The free governments of the West ought to communicate to the Muslims of the world the following message:

“You are welcome to come and live among us, and in return for moderate taxes and obedience to our laws, we’ll protect your rights to life, liberty, and property, as well as religious freedom, insofar as practicing your religion doesn’t require you to violate the rights of others. But the rights of others include some things you’re not accustomed to, such as the right to proselytize other faiths, to apostatize from Islam, to condemn Muhammad as a false prophet, and to insult all that you regard as holy.
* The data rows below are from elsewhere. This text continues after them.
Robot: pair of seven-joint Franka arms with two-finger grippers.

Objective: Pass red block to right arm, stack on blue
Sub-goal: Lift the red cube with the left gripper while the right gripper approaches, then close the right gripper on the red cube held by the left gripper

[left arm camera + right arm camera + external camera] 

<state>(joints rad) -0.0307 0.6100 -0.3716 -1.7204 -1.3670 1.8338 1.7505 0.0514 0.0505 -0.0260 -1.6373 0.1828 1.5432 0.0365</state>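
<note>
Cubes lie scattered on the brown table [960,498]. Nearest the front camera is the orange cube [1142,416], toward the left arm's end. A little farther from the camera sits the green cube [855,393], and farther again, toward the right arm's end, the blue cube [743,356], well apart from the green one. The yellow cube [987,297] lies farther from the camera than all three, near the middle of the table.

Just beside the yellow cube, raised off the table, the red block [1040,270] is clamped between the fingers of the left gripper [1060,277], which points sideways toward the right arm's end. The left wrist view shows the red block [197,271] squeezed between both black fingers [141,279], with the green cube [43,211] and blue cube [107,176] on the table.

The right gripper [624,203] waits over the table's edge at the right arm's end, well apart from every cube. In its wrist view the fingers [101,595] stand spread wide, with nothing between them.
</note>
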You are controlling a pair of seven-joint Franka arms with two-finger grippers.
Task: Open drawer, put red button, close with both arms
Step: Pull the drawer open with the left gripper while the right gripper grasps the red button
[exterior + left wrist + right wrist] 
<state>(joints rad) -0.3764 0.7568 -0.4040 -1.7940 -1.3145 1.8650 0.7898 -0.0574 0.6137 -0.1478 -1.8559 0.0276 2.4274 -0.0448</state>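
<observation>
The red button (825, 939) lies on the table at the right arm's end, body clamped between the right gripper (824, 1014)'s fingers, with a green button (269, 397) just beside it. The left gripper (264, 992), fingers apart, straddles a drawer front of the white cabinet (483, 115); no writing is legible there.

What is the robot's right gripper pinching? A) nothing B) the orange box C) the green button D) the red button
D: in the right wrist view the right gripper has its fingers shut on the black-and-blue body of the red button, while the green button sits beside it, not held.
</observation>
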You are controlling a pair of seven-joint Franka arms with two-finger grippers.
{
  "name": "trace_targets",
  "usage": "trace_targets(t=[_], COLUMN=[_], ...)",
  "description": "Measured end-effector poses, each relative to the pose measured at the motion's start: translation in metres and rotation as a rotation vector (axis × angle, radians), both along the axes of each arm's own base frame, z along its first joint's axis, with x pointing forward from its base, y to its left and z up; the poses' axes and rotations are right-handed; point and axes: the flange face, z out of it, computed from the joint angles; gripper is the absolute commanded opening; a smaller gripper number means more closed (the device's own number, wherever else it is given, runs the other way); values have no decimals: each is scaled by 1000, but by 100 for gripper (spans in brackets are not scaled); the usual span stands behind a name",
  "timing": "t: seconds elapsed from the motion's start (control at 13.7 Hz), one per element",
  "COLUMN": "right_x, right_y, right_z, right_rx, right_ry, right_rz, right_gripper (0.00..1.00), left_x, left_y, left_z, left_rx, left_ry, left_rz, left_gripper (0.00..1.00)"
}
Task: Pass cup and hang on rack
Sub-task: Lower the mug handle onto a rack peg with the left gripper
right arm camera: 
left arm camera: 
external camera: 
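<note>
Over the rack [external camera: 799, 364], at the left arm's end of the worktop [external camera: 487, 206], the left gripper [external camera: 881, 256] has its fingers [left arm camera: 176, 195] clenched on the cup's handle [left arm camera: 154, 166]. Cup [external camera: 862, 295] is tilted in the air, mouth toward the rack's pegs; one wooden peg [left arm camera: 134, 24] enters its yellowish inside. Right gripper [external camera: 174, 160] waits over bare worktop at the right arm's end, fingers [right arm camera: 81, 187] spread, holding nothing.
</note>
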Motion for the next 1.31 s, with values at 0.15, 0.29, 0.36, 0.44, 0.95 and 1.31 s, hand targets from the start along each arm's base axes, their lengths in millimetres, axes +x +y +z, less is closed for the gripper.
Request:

You may build mosques at will, and attend them, and fast during Ramadan, and try to persuade others, peacefully, to do so with you, but you must utterly and forever repudiate the evil practice, which has stained your faith with murder and shame from the beginning, of killing apostates from Islam. If this despicable and barbarous doctrine is taught among you, you will be imprisoned for incitement of violence. Similarly, while you are free not to depict Muhammad yourselves, you must henceforth understand this as a law binding on you only, and in conscience, not as a law that binds non-Muslims, or that can be enforced against anyone, Muslim or not, by violence. We do not care how incompatible these demands are with your faith as it has been practiced for a thousand years. We are more powerful than you, and we insist that, while you live among us, you submit to the principles of a free society. Any effort to subvert those principles will be ruthlessly crushed. Your religion must henceforth become something out [it?] has never hitherto been, an affair of private worship and peaceful speech, destitute of temporal power, as our own Christian churches willingly are. Even as you venerate the conquering Muhammad, you must make your religion emulate that of Jesus, Who taught that His kingdom is not of this world, and told His disciples meekly to accept the rule of earthly masters, while awaiting their rewards in heaven.”

The only change I would make is to the sentence “Any effort to subvert those principles will be ruthlessly crushed.” I think we should allow and, although I don’t know Nathan, I have read him enough to think that he would allow, Muslims to “subvert” those principles by speaking out against them. Indeed the rest of the quote seems to support my interpretation. But they should not be allowed to use force or, as in the case of the Mark Steyn incident he discusses that occurred in my native Canada, threaten force.